Die deutsche Gewichtheberin Sabine Kusterer erklärt, was sich im korrupten Weltverband ändern muss. Wichtig ist ihr ein Mitspracherecht der Athlet*innen.

Hat auch bei der Olympia-Qualifikation im Gewichtheben ihren Spaß daran: Sabine Kusterer Foto: Werner Schmitt/imago
Alina Schwermer
Interview von Alina Schwermer

taz: Frau Kusterer, Korruption, Doping, mafiöse Strukturen, der Sturz des autokratischen IWF-Präsidenten Tamás Aján und dann noch der Putsch gegen die Interimspräsidentin Ursula Papandrea durch die alte Aján-Garde: es ist ein Jahr der Skandale für das interna­tionale Gewichtheben. Was muss man sich derzeit als Gewichtheberin für Sprüche anhören?

Sabine Kusterer: Dadurch, dass ich wegen der Pandemie meine Außenkontakte beschränke, halten sich Sprüche in Grenzen. Das IOC hat jetzt eine ganz klare Ansage gemacht. Wenn sich in den Strukturen nichts ändert, kann es sein, dass noch mehr Plätze für 2024 gestrichen werden oder wir sogar ganz aus dem olympischen Programm fallen. Das alles ist aber kein neues Problem. Wenn man die Re-Analyse von den Spielen von 2008 und 2012 anschaut, fallen erschreckende Ergebnisse auf. Es waren mehr als 50 positive Dopingfälle, darunter waren viele Medaillengewinner. Für Gewichtheber ist das Phänomen nicht unbekannt.

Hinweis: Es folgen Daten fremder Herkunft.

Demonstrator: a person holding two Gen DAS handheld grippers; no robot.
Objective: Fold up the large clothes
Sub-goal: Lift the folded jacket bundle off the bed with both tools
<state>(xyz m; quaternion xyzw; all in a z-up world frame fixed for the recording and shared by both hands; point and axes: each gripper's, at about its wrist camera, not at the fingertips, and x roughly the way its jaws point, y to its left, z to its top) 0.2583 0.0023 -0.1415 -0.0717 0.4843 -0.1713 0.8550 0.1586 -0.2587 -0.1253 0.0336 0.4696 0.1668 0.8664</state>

Haben Sie in Ihrer Karriere selbst etwas davon mitbekommen?

Mir wurde etwas von russischsprachigen Deutschen erzählt, die mal in der Nationalmannschaft waren. Die hatten sich mit russischsprachigen Athleten unterhalten, und von diesen Athleten kam die Frage: Wie, du bringst die Leistung und machst kein Doping? Dann ist es echt ’ne krasse Leistung. Manche wussten, dass sie es weiter machen können, weil Kontrolleure bestochen werden und den Pass nicht ganz genau angucken.

Auch Wahlmanipulationen waren üblich. Es scheinen sich verkrustete und korrupte Strukturen über Jahrzehnte durchzuziehen. Welche Reformen wären aus Ihrer Sicht nötig?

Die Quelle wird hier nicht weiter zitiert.